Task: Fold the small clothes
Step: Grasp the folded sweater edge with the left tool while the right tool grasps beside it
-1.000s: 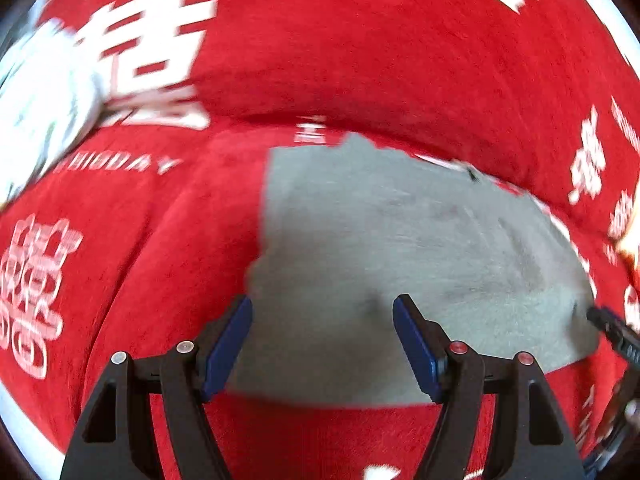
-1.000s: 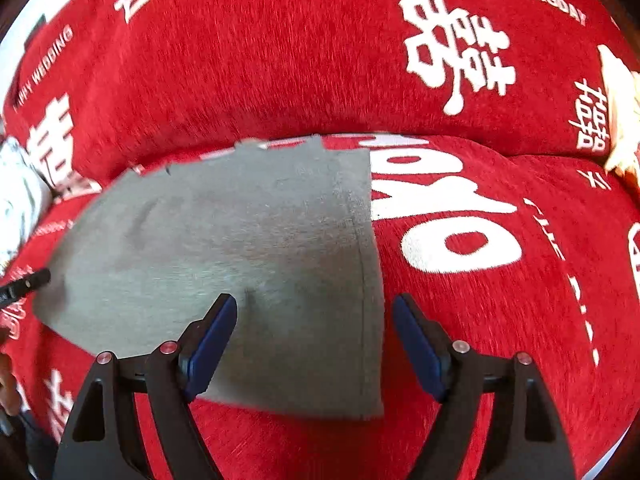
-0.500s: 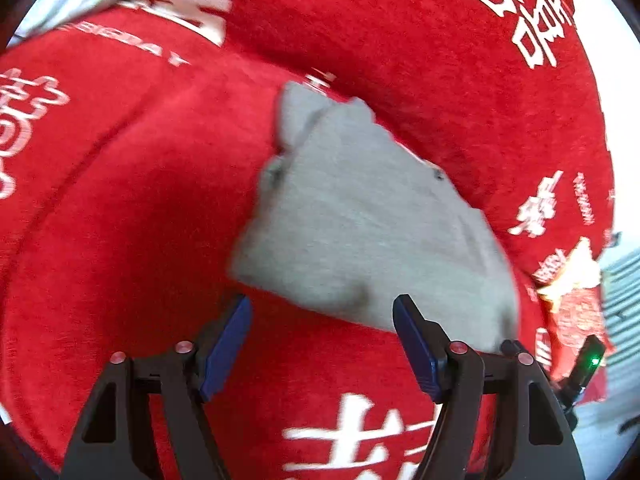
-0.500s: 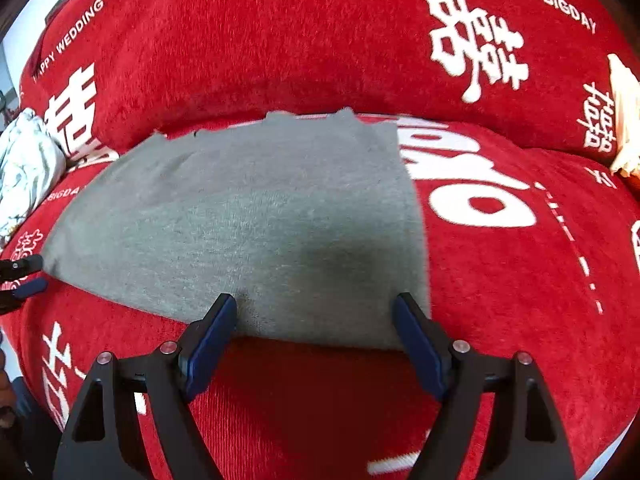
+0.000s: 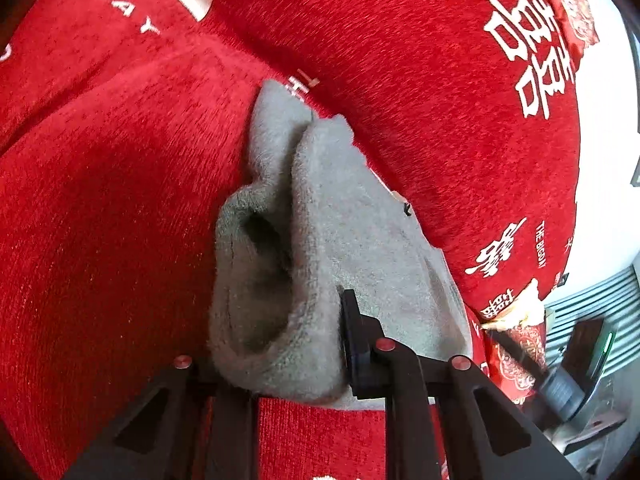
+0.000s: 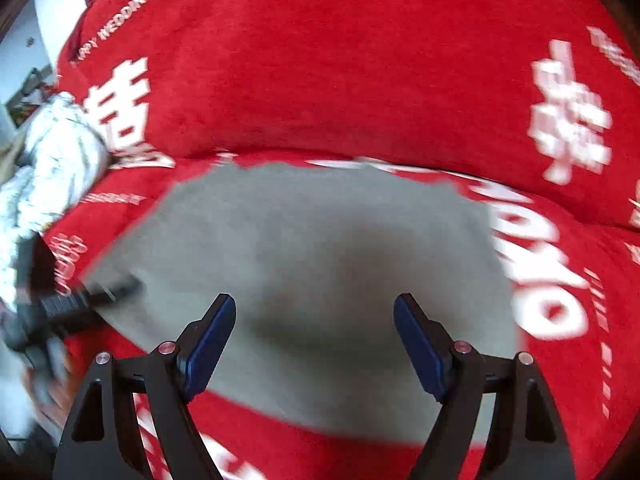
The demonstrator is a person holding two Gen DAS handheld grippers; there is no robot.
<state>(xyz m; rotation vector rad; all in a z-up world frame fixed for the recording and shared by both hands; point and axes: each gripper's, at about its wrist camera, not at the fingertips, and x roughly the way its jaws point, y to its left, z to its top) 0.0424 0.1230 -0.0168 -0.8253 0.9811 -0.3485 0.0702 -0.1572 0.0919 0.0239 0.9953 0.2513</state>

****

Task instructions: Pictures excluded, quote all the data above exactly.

Answer:
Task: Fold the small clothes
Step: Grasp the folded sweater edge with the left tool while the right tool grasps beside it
-1.000s: 
-1.000s: 
-0.500s: 
-0.500s: 
+0.000s: 
+0.000s: 
The demonstrator is a person holding two Gen DAS handheld grippers; there is no robot.
<state>(xyz m; rotation vector rad; all in a z-up world frame fixed for the recording and shared by both hands; point and axes: each gripper's, at about its wrist camera, not at the fingertips, and x roughly the way its jaws point, y to its left, z to its top) 0.0424 0.1230 -0.0168 -0.8253 0.9811 -0.3485 0.0702 -0.1572 0.0919 0.0239 0.9953 0.2513</state>

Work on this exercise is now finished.